What are the reasons for the fact that HA4 is affected at 60% (percolation threshold) but TMK not? Well, actually it is affected looking at Fig.3, but in a positive sense!
Author Response
It would have be nice to see some theoretical runtime model, that on
the one hand side predicts/models the actual runtime on the machine, and in the other hand side gives more insight into the properties both of the algorithm and of the system, such that the experiments could be exported to other applications (both in the context of algorithms as well as in the context of using a specific GPU/CPU architecture).
A simple extension could be: just use some different GPU (and/or CPU) and analyse what happens there.

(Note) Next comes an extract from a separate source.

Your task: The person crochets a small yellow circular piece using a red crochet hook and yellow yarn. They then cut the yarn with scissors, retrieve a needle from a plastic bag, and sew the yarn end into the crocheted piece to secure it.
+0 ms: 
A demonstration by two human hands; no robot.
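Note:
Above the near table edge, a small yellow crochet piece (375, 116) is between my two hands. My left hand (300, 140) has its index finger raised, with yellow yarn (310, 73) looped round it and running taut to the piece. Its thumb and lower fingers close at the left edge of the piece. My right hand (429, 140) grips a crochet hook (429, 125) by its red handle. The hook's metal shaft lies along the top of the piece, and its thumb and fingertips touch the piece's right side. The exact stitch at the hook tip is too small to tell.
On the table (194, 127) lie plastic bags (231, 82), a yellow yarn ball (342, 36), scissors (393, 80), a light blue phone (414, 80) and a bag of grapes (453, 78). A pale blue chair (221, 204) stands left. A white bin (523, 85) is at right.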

What are the reasons for the fact that HA4 is affected at 60% (percolation threshold) but TMK not? Well, actually it is affected looking at Fig.3, but in a positive sense!
Thank you for the suggestions. We have extended the discussion of the results (see bold text on page 8) to give more insights into the properties of the algorithm. Further, we have repeated the benchmarks on a different PC and added the results in Figure 5. Since the results of the two PCs where qualitatively very similar to one another (regarding relative performance to the HA4 algorithm as well as kernel fractions), we have not included them in Figures 4 and 6.
Round 2
Reviewer 1 Report
The authors have addressed all of my concerns with the original manuscript. The revised manuscript is ready for publication.
Reviewer 2 Report
Thank you for taking my comments into account.